* [What is needed]: Among the entries that follow, some lines contain the word "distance". Show all of them.

=== Begin Enclosure ===

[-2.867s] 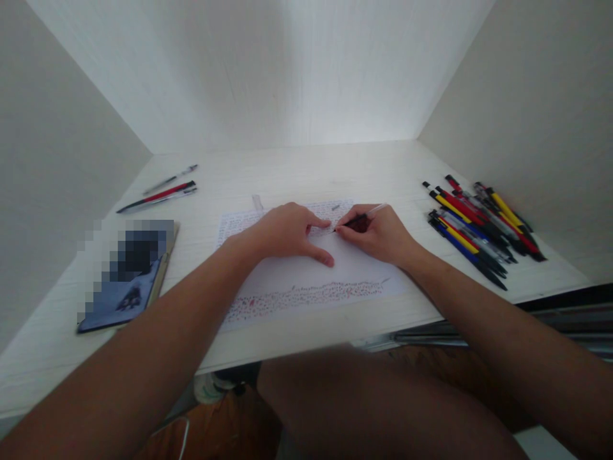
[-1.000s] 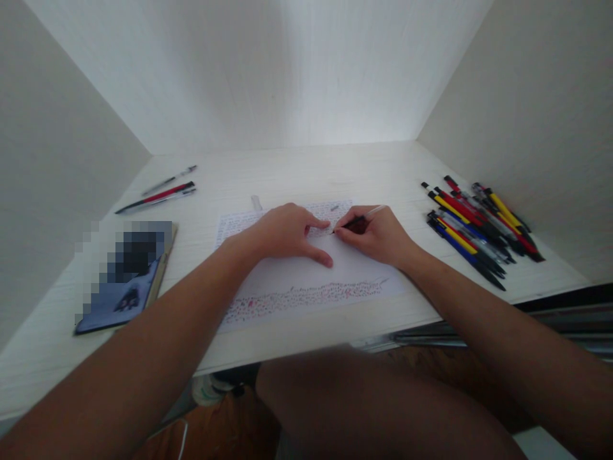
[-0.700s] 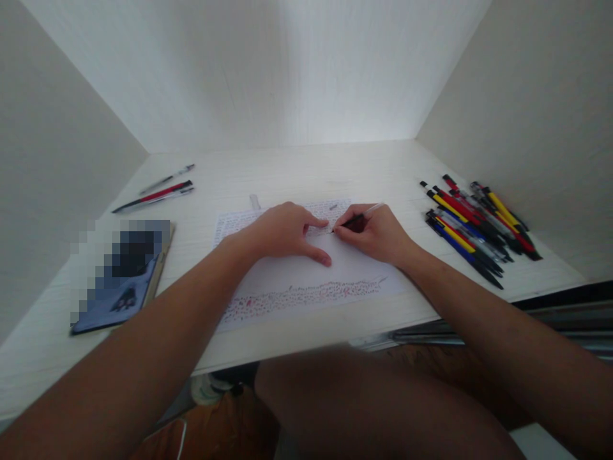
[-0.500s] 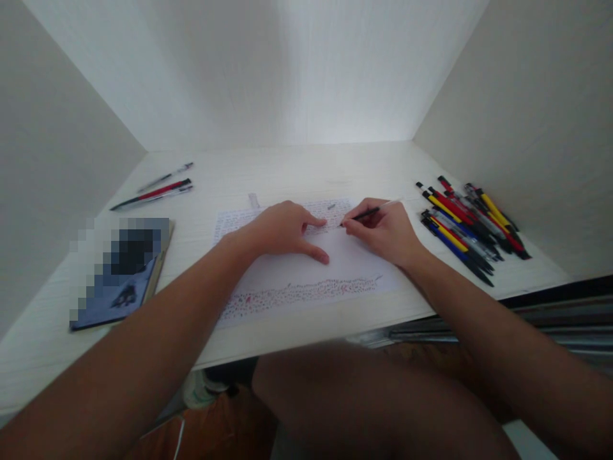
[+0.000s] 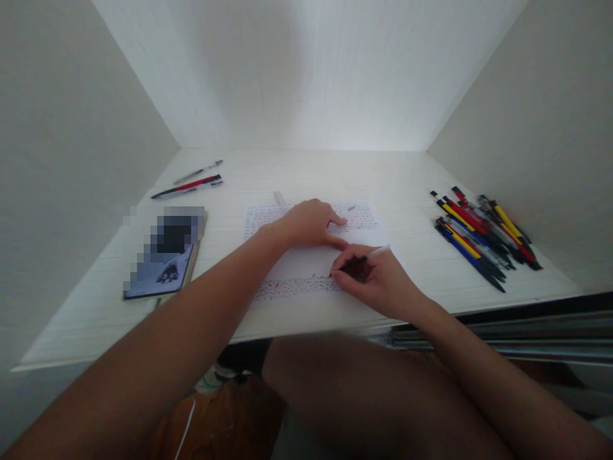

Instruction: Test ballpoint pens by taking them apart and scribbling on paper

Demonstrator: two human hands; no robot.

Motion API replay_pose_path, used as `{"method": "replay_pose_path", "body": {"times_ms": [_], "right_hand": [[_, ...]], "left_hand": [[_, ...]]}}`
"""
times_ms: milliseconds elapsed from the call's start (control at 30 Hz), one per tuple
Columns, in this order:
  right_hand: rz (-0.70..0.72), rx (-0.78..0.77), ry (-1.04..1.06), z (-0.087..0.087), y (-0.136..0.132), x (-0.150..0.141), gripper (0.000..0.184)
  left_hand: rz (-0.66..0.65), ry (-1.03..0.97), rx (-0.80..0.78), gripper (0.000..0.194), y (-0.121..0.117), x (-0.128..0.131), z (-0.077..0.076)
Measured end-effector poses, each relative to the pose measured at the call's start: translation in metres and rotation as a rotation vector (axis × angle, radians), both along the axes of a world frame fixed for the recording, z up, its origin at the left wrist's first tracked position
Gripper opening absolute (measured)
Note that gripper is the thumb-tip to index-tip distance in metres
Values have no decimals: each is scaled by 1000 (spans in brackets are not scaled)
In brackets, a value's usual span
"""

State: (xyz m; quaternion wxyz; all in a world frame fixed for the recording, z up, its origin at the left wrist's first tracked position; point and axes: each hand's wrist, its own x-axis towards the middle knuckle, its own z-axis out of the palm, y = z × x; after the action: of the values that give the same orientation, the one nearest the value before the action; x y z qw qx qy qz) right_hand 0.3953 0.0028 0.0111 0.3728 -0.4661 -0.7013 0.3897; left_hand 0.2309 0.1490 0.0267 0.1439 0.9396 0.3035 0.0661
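A white sheet of paper (image 5: 306,262) lies on the white desk (image 5: 306,176), with bands of small red and dark scribbles along its far and near edges. My left hand (image 5: 309,223) rests palm down on the sheet's upper part, fingers stretched out. My right hand (image 5: 376,281) is closed in a writing grip on a clear pen with a dark tip (image 5: 361,259). The pen's tip touches the paper at the near band of scribbles.
A heap of several red, yellow, blue and black pens (image 5: 483,233) lies at the desk's right. Two pens (image 5: 189,185) lie at the far left. A dark blue booklet (image 5: 165,259) sits left of the paper. Walls enclose the desk on three sides.
My right hand with the pen moved from the sheet's far band of scribbles, beside my left fingers, down to the near band. The view shifted slightly leftward. My left hand stayed on the paper.
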Motion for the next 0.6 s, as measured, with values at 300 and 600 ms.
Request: {"method": "replay_pose_path", "body": {"times_ms": [300,600], "right_hand": [[-35,-54,-1,4,3,25,16],[46,33,-20,0,-2,-23,11]], "left_hand": [[-66,-62,-106,81,0,-5,5],[-111,-79,-10,65,3,3,-6]]}}
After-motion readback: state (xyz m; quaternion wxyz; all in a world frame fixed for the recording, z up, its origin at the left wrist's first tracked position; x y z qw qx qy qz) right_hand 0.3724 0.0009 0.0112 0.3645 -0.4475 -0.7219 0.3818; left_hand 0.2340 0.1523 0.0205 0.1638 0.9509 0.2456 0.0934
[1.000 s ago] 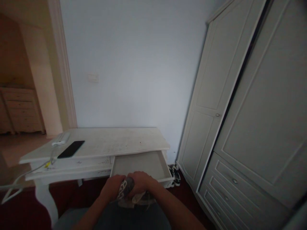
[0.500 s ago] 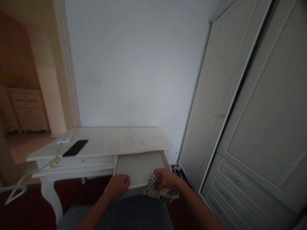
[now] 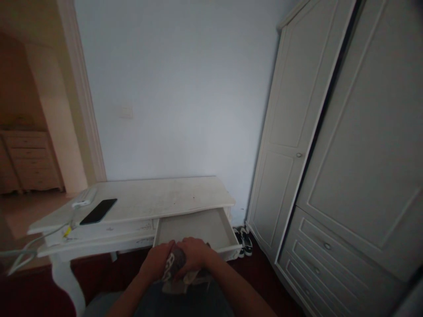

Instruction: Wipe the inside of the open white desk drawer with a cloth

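A crumpled patterned cloth (image 3: 175,264), grey-brown with pale markings, is bunched in front of the open drawer (image 3: 214,226). My right hand (image 3: 194,254) is closed around it, and loose folds hang below the fingers over my lap. Close against its left side is my left hand (image 3: 157,263), fingers curled onto the same cloth; the fingertips are partly hidden. The drawer is pulled out from the white desk (image 3: 165,193), and its visible inside is bare. Both hands are at the drawer's front edge, which they partly cover.
On the desk's left end lie a dark phone (image 3: 99,211) and a white device (image 3: 84,197) with a cable (image 3: 49,233). Black-and-white shoes (image 3: 244,241) stand on the dark red floor, right of the desk. A tall white wardrobe (image 3: 291,132) rises at the right.
My right hand has carried the cloth left, from the drawer's right front to its left front, up against my left hand. The left hand has closed onto it. The view has shifted slightly.
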Demonstrator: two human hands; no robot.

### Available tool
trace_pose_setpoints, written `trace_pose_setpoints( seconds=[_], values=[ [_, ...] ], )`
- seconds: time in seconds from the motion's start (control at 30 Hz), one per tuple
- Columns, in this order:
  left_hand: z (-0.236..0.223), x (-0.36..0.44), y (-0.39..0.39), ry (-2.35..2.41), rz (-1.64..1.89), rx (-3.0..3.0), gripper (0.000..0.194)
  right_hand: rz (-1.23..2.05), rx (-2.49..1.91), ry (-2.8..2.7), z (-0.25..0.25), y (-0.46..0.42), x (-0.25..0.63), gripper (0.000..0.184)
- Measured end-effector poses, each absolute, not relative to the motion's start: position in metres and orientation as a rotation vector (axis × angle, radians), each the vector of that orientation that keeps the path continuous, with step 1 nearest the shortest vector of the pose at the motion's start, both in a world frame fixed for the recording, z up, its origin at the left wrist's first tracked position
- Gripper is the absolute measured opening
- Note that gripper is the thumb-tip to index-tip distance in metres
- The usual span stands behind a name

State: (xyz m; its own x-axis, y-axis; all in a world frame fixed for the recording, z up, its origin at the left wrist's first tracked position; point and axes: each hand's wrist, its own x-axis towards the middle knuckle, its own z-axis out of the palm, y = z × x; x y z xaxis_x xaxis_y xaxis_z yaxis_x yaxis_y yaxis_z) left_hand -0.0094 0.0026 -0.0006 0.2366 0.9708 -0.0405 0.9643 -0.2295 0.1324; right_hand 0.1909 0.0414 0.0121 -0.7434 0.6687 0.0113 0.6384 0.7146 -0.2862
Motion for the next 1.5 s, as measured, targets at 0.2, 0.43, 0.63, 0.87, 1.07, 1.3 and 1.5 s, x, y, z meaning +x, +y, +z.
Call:
trace_pose_setpoints(
  seconds=[0.2,0.43,0.63,0.87,1.07,1.3,1.5],
  values=[
    [-0.001,-0.004,0.003,1.913,0.087,2.349,0.035,0.476,-1.131,-2.665,0.012,0.040,0.217,0.066],
    [-0.006,0.001,0.003,1.940,0.161,2.356,0.049,0.624,-1.317,-2.591,0.018,0.059,0.314,0.061],
    [-0.003,0.002,0.005,1.930,0.176,2.365,0.049,0.472,-1.330,-2.620,0.015,0.054,0.300,0.074],
    [0.000,-0.014,0.006,1.784,0.019,2.356,0.043,0.326,-1.150,-2.717,0.011,0.039,0.180,0.083],
    [0.006,-0.007,0.004,1.777,-0.024,2.376,0.041,0.238,-1.167,-2.561,-0.003,0.027,0.201,0.079],
    [0.000,0.002,0.005,1.840,0.060,2.419,0.067,0.365,-1.372,-2.475,0.010,0.037,0.298,0.075],
    [0.002,0.002,0.003,1.841,0.071,2.413,0.063,0.347,-1.457,-2.471,0.014,0.044,0.326,0.076]
  ],
)
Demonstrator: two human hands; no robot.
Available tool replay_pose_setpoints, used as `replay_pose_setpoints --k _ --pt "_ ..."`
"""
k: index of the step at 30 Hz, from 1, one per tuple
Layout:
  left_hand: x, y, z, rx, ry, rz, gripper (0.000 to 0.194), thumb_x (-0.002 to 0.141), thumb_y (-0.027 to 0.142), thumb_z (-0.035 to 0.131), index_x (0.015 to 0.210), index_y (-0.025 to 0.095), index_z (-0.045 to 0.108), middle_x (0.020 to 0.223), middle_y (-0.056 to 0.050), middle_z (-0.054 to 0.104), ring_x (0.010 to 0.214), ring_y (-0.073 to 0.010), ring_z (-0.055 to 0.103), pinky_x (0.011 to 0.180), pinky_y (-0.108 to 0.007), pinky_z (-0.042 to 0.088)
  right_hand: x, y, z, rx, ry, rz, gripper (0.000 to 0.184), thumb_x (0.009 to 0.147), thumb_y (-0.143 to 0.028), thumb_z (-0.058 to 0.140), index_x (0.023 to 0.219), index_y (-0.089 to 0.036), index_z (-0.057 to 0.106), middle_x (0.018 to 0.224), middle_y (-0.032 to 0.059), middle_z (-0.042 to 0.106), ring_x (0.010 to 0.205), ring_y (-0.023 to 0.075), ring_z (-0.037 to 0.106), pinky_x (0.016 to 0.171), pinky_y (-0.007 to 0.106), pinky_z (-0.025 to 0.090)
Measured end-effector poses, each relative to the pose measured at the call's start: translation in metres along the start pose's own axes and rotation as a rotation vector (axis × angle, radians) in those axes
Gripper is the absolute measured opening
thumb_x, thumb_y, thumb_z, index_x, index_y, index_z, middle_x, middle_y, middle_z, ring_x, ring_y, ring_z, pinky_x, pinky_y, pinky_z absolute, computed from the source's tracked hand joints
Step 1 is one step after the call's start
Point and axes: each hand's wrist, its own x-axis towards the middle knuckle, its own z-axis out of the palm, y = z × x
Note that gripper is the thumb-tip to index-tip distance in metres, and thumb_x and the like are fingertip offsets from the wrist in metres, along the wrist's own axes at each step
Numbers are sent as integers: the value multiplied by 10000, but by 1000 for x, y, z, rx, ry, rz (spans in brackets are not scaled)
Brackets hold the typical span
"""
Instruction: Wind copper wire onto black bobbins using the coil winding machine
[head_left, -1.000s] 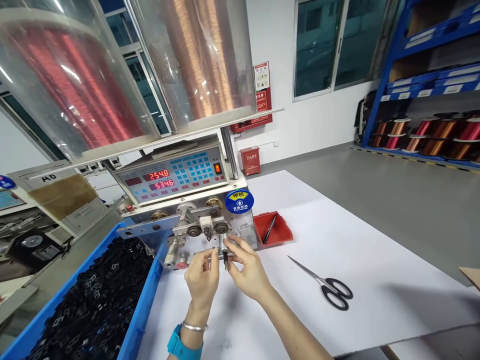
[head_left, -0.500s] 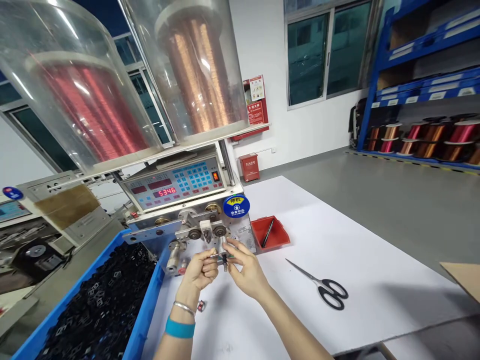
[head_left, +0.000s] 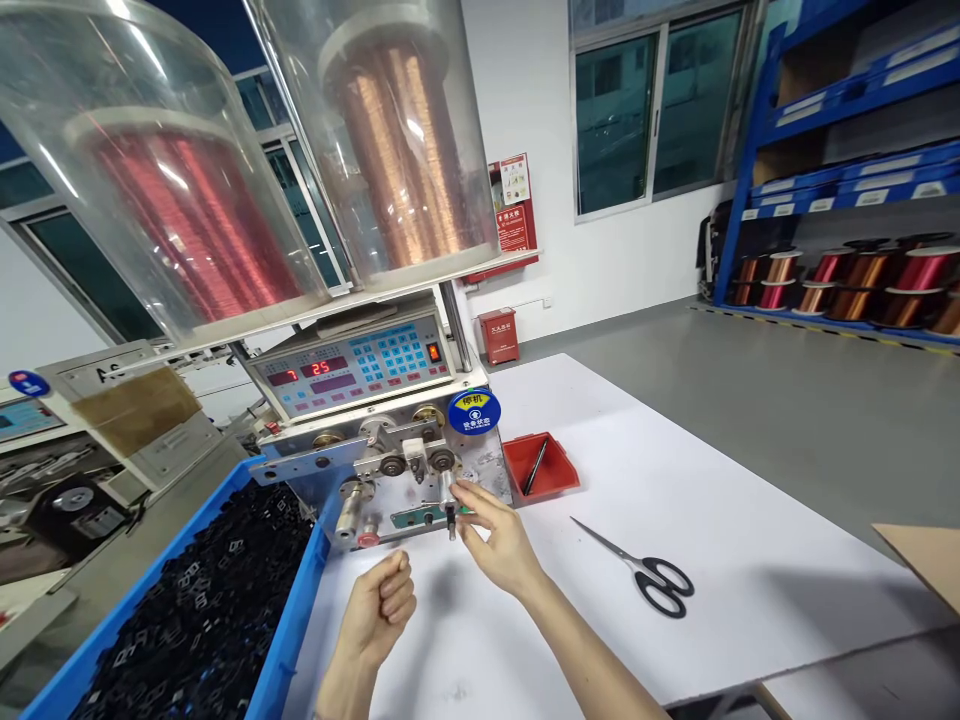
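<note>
My left hand (head_left: pixel 381 602) is closed in a fist just above the white tabletop, below the winding machine; whatever it pinches, if anything, is hidden. My right hand (head_left: pixel 501 545) has its fingers stretched out and apart at the right side of the machine's metal spindle (head_left: pixel 448 488). A small black bobbin (head_left: pixel 451 516) sits on that spindle, near my right thumb and fingertips. The coil winding machine (head_left: pixel 405 450) carries guide wheels and a control panel (head_left: pixel 352 365) with red digits lit.
To the left stands a blue bin (head_left: pixel 289 640) full of black plastic parts (head_left: pixel 195 600). Scissors (head_left: pixel 645 570) lie on the right of the white table (head_left: pixel 750 600). A red tray (head_left: pixel 566 470) holds a black pen (head_left: pixel 535 468). Wire spools (head_left: pixel 401 150) under clear covers rise above.
My left hand has pulled away from the spindle, down and to the left. My right hand has stayed by the spindle. The display digits went from 5346 to 7 and 25.
</note>
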Motion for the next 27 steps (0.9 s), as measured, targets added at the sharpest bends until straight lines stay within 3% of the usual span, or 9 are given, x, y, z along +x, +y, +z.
replay_pose_setpoints --k 5,9,11,13,18,23,27 --pt "-25 -21 -47 370 314 230 364 583 447 733 573 179 488 452 126 184 364 -23 156 377 -163 133 4 24 -17 -364 91 177 220 765 -202 499 905 -182 668 904 75 679 723 177 651 653 300 530" --pt "-33 -43 -73 631 644 415 454 536 606 696 589 185 536 432 106 251 394 -67 253 418 -203 204 12 42 -15 -575 89 276 134 759 -273 582 663 -186 618 703 47 650 662 189 617 596 274 431" --pt "-33 -51 -76 671 721 531 504 497 657 692 596 184 548 460 85 345 439 -97 340 449 -226 282 14 47 -11 -646 66 292 171 766 -298 601 631 -194 597 689 37 646 647 177 606 559 252 381" --pt "-32 -56 -76 664 739 576 536 489 681 686 640 181 564 501 73 404 464 -109 383 466 -237 324 14 50 -7 -699 49 293 194 788 -322 592 639 -198 593 704 31 648 643 163 600 548 242 351" --pt "-26 -55 -75 625 727 542 551 484 661 705 714 176 584 551 44 495 487 -130 459 479 -247 380 6 58 1 -769 13 273 268 799 -441 571 692 -199 612 753 31 661 683 166 611 560 239 337" --pt "-26 -51 -78 763 660 553 335 602 428 729 790 165 642 646 7 566 480 -130 471 506 -266 398 7 64 6 -789 -12 271 399 845 -522 470 655 -200 609 707 56 669 641 177 602 530 253 308" --pt "-24 -47 -75 888 577 596 250 647 217 665 893 187 702 824 -32 587 560 -143 489 622 -289 432 5 63 4 -756 -126 213 407 869 -476 444 616 -196 597 671 52 664 620 168 593 543 251 311"
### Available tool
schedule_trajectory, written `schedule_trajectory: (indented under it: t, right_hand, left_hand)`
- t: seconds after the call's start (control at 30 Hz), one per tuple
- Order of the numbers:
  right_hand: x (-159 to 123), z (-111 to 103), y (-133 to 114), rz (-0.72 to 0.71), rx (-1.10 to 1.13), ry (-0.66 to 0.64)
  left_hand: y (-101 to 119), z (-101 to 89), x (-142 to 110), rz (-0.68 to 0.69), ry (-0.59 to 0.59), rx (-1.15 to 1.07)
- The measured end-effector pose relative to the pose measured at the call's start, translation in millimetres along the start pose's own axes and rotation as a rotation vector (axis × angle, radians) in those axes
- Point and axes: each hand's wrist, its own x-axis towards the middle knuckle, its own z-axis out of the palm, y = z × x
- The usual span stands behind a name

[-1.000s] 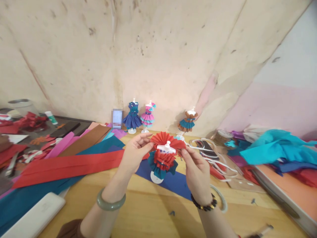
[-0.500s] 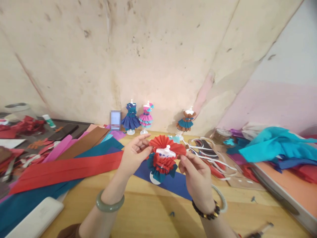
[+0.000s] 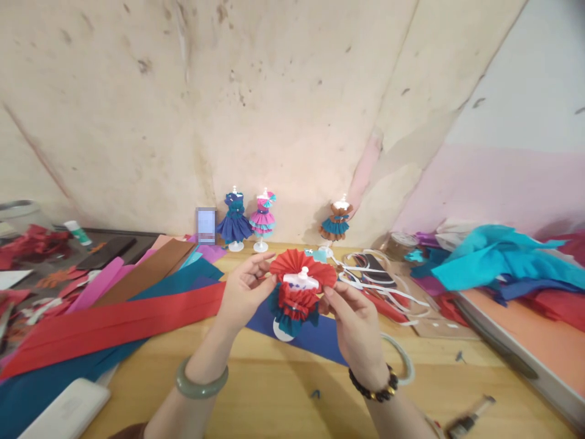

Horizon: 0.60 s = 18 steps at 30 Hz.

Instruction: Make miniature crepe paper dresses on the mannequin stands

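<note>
Between my hands is a red pleated paper fan (image 3: 301, 263), spread behind the neck of a small white mannequin (image 3: 300, 281). My left hand (image 3: 249, 286) pinches the fan's left end between thumb and fingers. At its right end, my right hand (image 3: 354, 311) grips the edge the same way. The mannequin wears a ruffled red top (image 3: 298, 303) over a teal skirt (image 3: 284, 318). Its round white base (image 3: 283, 330) shows below the skirt, by a dark blue paper strip (image 3: 320, 338).
Three dressed mini mannequins, one in blue (image 3: 234, 219), one in pink (image 3: 263, 216), one in brown and teal (image 3: 336, 225), stand along the wall. Long paper strips (image 3: 137, 314) lie at left near a white power bank (image 3: 66, 408). White cords (image 3: 365, 277) and crumpled turquoise paper (image 3: 493, 259) are at right.
The view has shifted slightly, so the scene sits a little further left. Both hands keep their hold on the fan, which stays behind the mannequin's neck.
</note>
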Motion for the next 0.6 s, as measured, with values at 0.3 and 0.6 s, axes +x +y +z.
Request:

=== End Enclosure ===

* [Response]:
Note that gripper is the thumb-tip to index-tip distance in metres
- Note that gripper is the thumb-tip to index-tip distance in metres
Note that gripper is the thumb-tip to index-tip distance in metres, and thumb_x and the like are fingertip offsets from the wrist in metres, along the wrist's own axes at each step

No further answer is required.